Exploring and Preprocessing the Data

One of the primary challenges in working with this dataset is that it is supremely unbalanced. We addressed this challenge by selecting a subset of the data, essentially under-sampling the data, to ensure we could build our models on a balanced dataset. After loading these subset files into a dataframe, our dataframe contained 543,230 samples and 116 features. As with most data exploration, one of the first steps we took was to examine the head of the dataframe.

df.head()

As we can see in the head of the dataframe, it appears that our data contains a significant number of null values. Models cannot be trained on data containing null values so this is an aspect of the data that required extensive further exploration.

df.isna().sum()

In our examination of the data dictionary, we found that certain features contained null values where a negative response or specific category should have been recorded. As such, we spent a great deal of time examining each feature individually before deciding how to handle the null values for that particular feature. We also decided to drop some features and rows from the dataframe due to the high number of null values contained within those particular features or rows.

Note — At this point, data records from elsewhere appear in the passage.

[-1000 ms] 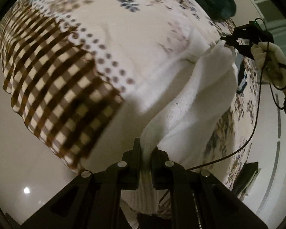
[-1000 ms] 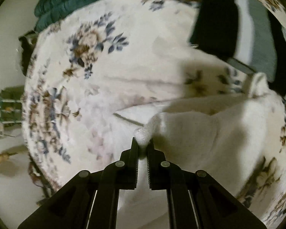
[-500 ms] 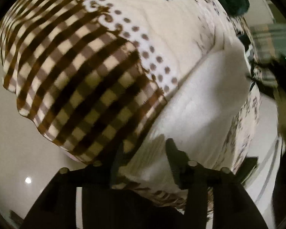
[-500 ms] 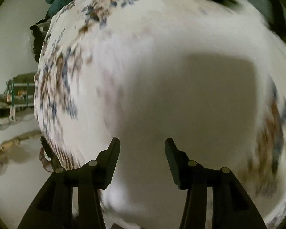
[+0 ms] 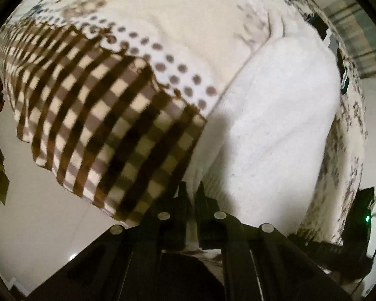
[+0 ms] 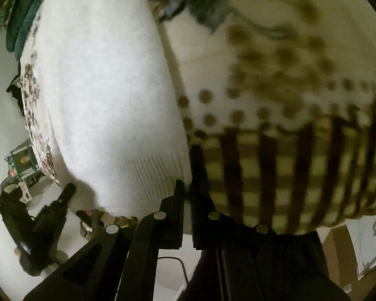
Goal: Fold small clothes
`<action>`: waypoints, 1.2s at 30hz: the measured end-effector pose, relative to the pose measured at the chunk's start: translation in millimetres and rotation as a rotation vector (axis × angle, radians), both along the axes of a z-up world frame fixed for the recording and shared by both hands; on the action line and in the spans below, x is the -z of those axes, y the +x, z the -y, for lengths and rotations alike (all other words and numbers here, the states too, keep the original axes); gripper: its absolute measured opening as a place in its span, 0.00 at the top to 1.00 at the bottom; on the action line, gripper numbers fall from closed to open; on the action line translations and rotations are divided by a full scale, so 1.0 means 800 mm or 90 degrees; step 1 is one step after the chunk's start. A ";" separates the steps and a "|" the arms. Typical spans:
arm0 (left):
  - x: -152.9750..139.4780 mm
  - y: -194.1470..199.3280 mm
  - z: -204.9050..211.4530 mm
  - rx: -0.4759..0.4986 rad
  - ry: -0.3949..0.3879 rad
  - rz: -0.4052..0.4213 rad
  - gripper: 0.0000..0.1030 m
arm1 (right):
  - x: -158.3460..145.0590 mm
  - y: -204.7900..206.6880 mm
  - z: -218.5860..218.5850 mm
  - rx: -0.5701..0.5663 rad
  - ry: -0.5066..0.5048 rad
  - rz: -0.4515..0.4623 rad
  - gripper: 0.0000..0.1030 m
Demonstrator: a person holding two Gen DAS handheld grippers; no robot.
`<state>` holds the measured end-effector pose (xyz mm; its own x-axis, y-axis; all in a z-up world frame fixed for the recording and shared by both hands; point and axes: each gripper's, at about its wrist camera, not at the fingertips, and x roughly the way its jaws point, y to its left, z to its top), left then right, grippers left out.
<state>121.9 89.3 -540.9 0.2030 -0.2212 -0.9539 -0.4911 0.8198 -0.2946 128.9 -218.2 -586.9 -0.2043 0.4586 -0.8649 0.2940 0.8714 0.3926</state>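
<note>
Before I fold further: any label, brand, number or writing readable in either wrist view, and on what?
None readable in either view.
White knit garment: no tag or print showing.
Checked and dotted bedcover: pattern only.
Small green thing on the floor: too blurred to tell.

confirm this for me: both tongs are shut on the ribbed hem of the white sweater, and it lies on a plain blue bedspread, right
Not quite. The bedspread is not plain blue: it is cream with a flower print, a dotted band and a brown checked border, as the left wrist view shows. The rest holds: the left tongs and the right tongs are each shut on the ribbed hem of the white sweater.
</note>
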 end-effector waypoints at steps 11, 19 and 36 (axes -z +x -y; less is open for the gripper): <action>0.004 -0.022 -0.035 -0.034 0.005 0.011 0.96 | -0.009 -0.065 -0.036 -0.119 -0.010 0.024 0.98; 0.066 -0.006 -0.054 -0.032 -0.008 -0.045 0.92 | 0.050 -0.050 -0.104 -0.199 -0.022 -0.012 0.95; -0.074 0.298 -0.033 0.094 -0.041 0.175 0.38 | -0.050 0.148 -0.014 0.036 0.111 0.078 0.33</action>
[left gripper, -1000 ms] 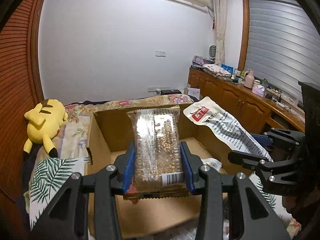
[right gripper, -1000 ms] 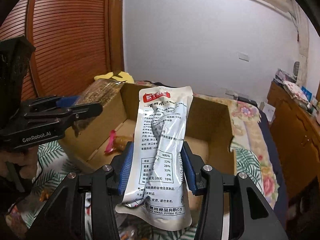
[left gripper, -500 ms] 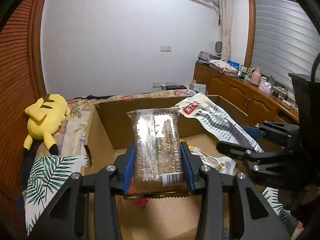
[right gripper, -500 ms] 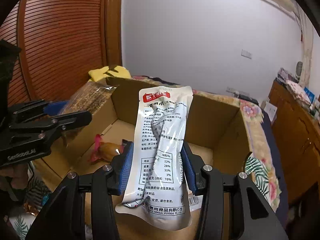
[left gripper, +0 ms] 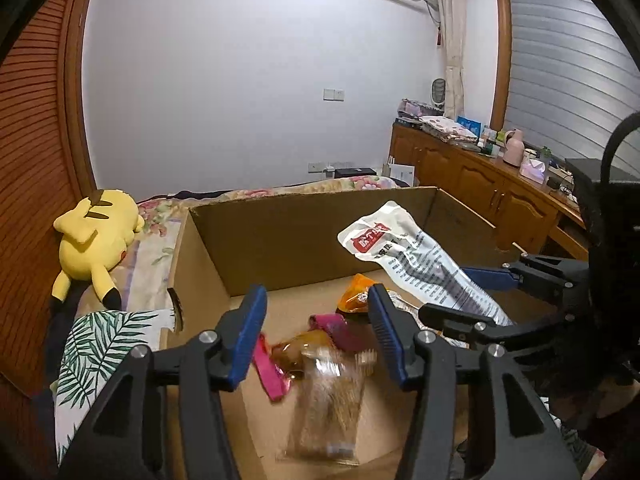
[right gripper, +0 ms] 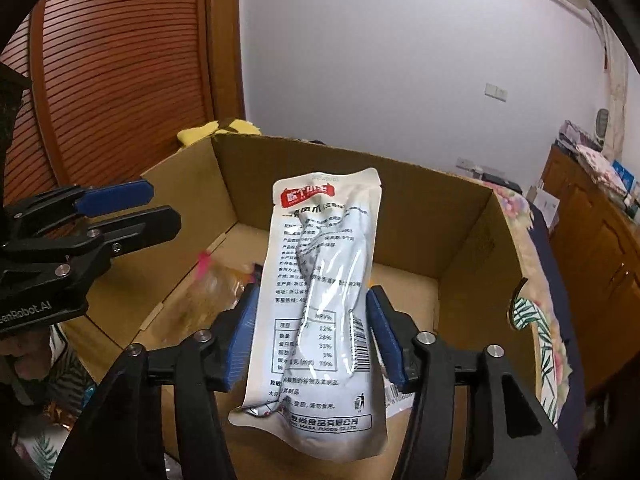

The dataframe was also comprised of a number of categorical features that had far too many categories to apply one-hot encoding in an efficient and effective manner. With these features, we performed category reduction by examining each value of the feature individually and grouping like values into a single value category.

After condensing these features, some of the more interesting features were plotted. The plots of these features’ distributions are shown below.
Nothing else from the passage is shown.